Exhibit No. 4(b)
SUB-ADVISORY AND SUB-ADMINISTRATION CONTRACT
Contract made as of September 10, 1990, between PAINEWEBBER INCORPORATED
("PaineWebber"), a Delaware corporation registered as a broker/dealer under the
Securities Exchange Act of 1934, as amended ("1934 Act") and as an investment
adviser under the Investment Advisers Act of 1940, as amended ("Advisers Act"),
and XXXXXXXX XXXXXXXX ASSET MANAGEMENT INC. ("Xxxxxxxx Xxxxxxxx"), a Delaware
corporation registered as a broker/dealer under the 1934 Act and as an
investment adviser under the Advisers Act.

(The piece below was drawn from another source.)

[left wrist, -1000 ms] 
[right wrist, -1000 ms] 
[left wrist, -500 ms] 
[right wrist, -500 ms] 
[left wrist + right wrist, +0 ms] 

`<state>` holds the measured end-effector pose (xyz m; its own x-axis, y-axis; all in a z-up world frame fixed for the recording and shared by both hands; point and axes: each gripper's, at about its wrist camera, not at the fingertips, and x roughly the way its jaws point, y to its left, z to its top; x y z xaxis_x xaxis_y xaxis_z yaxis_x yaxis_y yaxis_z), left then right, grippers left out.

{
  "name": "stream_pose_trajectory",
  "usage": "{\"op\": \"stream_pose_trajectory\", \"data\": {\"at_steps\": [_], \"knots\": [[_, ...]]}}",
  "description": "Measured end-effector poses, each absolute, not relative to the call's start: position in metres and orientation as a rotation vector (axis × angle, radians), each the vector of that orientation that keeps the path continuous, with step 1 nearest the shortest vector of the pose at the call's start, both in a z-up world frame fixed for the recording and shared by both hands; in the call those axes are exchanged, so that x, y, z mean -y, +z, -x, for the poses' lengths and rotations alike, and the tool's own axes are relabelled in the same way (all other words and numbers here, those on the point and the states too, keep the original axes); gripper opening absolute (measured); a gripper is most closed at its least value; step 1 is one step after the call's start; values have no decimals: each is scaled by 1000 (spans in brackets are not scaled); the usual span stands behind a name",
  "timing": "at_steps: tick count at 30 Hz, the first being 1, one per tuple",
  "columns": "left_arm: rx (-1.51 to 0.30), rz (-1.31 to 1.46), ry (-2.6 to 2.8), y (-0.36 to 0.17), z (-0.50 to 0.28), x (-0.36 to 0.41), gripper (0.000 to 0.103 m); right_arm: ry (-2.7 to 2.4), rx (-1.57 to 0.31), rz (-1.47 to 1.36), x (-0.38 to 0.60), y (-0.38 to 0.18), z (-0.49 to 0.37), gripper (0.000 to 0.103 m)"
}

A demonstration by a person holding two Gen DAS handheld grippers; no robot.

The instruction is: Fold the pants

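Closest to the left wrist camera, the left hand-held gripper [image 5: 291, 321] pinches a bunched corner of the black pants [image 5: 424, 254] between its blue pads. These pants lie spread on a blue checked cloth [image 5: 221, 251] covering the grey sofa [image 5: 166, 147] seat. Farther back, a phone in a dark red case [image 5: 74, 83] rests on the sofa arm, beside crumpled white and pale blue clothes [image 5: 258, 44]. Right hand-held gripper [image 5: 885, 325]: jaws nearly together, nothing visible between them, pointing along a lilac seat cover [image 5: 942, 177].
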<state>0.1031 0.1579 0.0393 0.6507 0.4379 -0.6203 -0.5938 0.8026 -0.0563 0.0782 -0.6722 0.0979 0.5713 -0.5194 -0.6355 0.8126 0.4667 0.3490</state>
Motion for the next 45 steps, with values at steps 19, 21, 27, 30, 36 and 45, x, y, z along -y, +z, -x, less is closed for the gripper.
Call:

WHEREAS PaineWebber has entered into an Investment Advisory and
Administration Contract dated September 10, 1990 ("Advisory Contract") with
PaineWebber Managed Municipal Trust ("Trust"), an open-end management investment
company registered under the Investment Company Act of 1940, as amended ("1940
Act"), which offers for public sale distinct series of shares of beneficial
interest, each corresponding to a distinct portfolio; and
WHEREAS the Trust's Board of Trustees ("Board") has established the
PaineWebber RMA California Municipal Money Fund and the PaineWebber RMA New York
Municipal Money Fund as series of shares of beneficial interest of the Trust
("Series"); and
WHEREAS under the Advisory Contract PaineWebber has agreed to provide
certain investment advisory and administrative services to the Series; and
WHEREAS the Advisory Contract authorizes PaineWebber to delegate certain of
its duties as investment adviser and administrator under the Advisory Contract
to a sub-adviser or sub-administrator; and
WHEREAS PaineWebber wishes to retain Xxxxxxxx Xxxxxxxx as sub-adviser and
sub-administrator to provide certain investment advisory and administrative
services to PaineWebber and each Series, and Xxxxxxxx Xxxxxxxx is willing to
render such services as described herein upon the terms set forth below;
NOW, THEREFORE, in consideration of the premises and mutual covenants
contained herein, it is agreed between the parties as follows:
1. APPOINTMENT. PaineWebber hereby appoints Xxxxxxxx Xxxxxxxx as its
sub-adviser and sub-administrator with respect to each Series and Xxxxxxxx
Xxxxxxxx accepts such appointment and agrees that it will furnish the services
set forth in paragraph 2 below.
2. SERVICES AND DUTIES OF XXXXXXXX XXXXXXXX.
(a) Subject to the supervision of the Board and PaineWebber, Xxxxxxxx
Xxxxxxxx will provide a continuous investment program for each Series including
investment research and management with respect to all securities, investments
and cash equivalents held in the portfolio of each Series. Xxxxxxxx Xxxxxxxx
will determine from time to time what securities and other investments will be
purchased, retained or sold by each Series.
(b) Xxxxxxxx Xxxxxxxx agrees that in placing orders with brokers and
dealers, it will attempt to obtain the best net result in terms of price and
execution; provided that, on behalf of each Series, Xxxxxxxx Xxxxxxxx may, in
its discretion, purchase and sell portfolio securities to and from brokers and
dealers who provide the Series with research, analysis, advice and similar
services, and Xxxxxxxx Xxxxxxxx may pay to those brokers and dealers, in return
for research and analysis, a higher commission or spread than may be charged by
other brokers and dealers, subject to Xxxxxxxx Xxxxxxxx' determining in good
faith that such commission or spread is reasonable in terms either of the
particular transaction or of the overall responsibility of Xxxxxxxx Xxxxxxxx to
such Series and its other clients and that the total commissions or spreads paid
by such Series will be reasonable in relation to the benefits to such Series
over the long term. In no instance will portfolio securities be purchased from
or sold to PaineWebber, Xxxxxxxx Xxxxxxxx or any affiliated person thereof,
except in accordance with the federal securities laws and the rules and
regulations thereunder. Whenever Xxxxxxxx Xxxxxxxx simultaneously places orders
to purchase or sell the same security on behalf of a Series and one or more
other accounts advised by Xxxxxxxx Xxxxxxxx, such orders will be allocated as to
price and amount among all such accounts in a manner believed to be equitable to
each account. The Trust recognizes that in some cases this procedure may
adversely affect the results obtained for a Series.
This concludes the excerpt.